IXdent: Integrative X-ray techniques for chemical and structural characterizations of dental interzones

IXdent：用于牙齿间带化学和结构表征的综合 X 射线技术

• 批准号: 443841418
• 负责人: Professorin Dr. Birgit Kanngießer
• 金额: --
• 依托单位: Gemeinsame Forschungsgruppe Kombinierte Röntgenmethoden im BLiX und BESSY II - SyncLab
• 依托单位国家: 德国
• 项目类别: Research Grants
• 资助国家: 德国
• 项目状态: 未结题
• 来源: https://gepris.dfg.de/gepris/projekt/443841418?language=en
• 关键词: IXdent; Integrative; ray; techniques; chemical

Dental treatment includes restoration of degraded tooth tissue with artificial non-degradable materials with the aim of achieving long-lasting mechanical and aesthetic durability. Inevitably a thick interface (interzone) is formed between healthy tooth tissue and dental restoration. We identify the transition region between filling and tooth tissue as a distinct region that we henceforth name 'dental interzone', where composition is different from both the filling and dental tissue that comprise the filling. Thus, dental interzones comprise complex micro-geometries and chemical gradients, between a variety of dental materials and the hierarchical structure of natural hard tissues such as enamel or dentin. Degradation in such interzones is often the reason for restoration failure and a need for retreatment.In dental research there have been limited methodological studies on material composition instability, ageing and changes and effects on the immediate vicinity of interzones between filling and tooth substrate. Tracking of dynamic degradation in the juxtaposed materials is challenging, as they differ in main constituents (light elements prevail in the natural tooth tissue, whereas heavy elements are typical for fillings), density and structure.
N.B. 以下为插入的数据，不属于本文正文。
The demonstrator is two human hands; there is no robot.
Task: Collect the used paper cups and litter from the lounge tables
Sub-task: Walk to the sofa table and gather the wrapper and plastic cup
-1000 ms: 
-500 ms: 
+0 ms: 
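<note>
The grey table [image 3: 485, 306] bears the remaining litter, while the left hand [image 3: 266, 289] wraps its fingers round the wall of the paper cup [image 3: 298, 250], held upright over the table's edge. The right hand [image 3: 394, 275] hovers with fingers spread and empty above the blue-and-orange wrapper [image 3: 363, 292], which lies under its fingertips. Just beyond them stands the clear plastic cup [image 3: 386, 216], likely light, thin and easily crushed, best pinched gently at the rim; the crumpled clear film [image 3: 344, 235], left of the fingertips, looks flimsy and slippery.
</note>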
The aim of this project is to advance a multi-modal quantitative imaging methodology adapted to dental interzones by coupling synchrotron X-ray refraction radiography (SXRR) and tomography (SXRCT) as well as micro X-ray CT imaging (µXCT) with micro-X-ray fluorescence (µXRF) in 2 and 3 dimensions. For this purpose, the used methods will be adapted to the objects of investigation, the 3D data sets will be coupled (registered) and quantitative considerations including uncertainty evaluations will render the methodology into a true analytical tool.This development will pave the way to mapping tooth restoration failure and help understand predictable changes close to and around the interzones between dental tissue and artificial filling material. This is an important step towards controlling unwanted chemical and structural/density degradation and might become a new standard methodological instrument in dental research. The ultimate goal in the future is to support and enhance clinical treatment procedures.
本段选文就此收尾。